Task to carry out: Pictures aside, return every line below exactly as written.

[[ The data open ]]

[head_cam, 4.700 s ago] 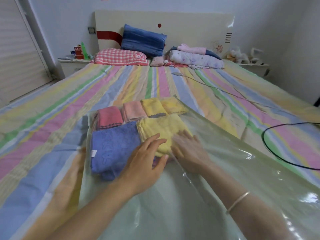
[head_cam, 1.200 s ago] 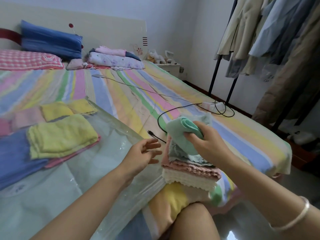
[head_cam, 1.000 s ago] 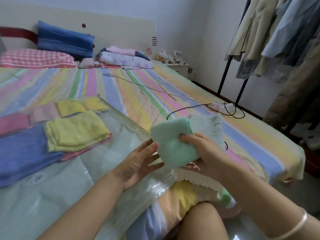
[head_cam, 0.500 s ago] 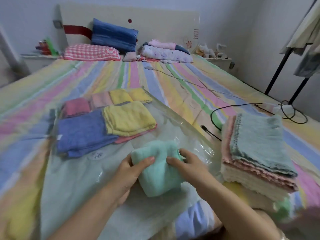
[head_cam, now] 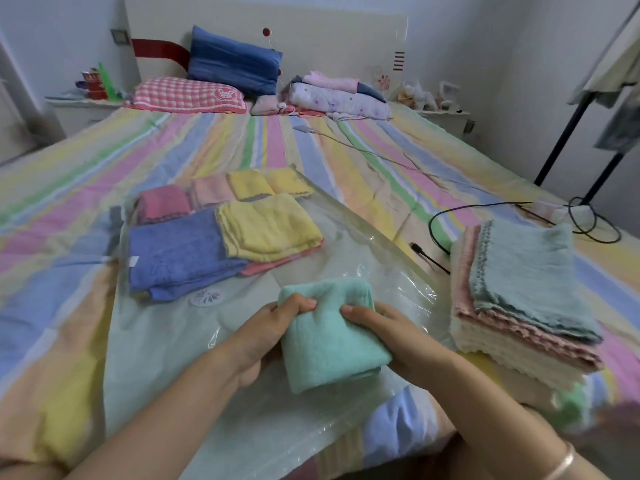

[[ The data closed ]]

Task response:
[head_cam, 4.700 s ago] 
[head_cam, 1.200 s ago] 
[head_cam, 1.000 s ago] 
[head_cam, 0.500 s ago] 
[head_cam, now] 

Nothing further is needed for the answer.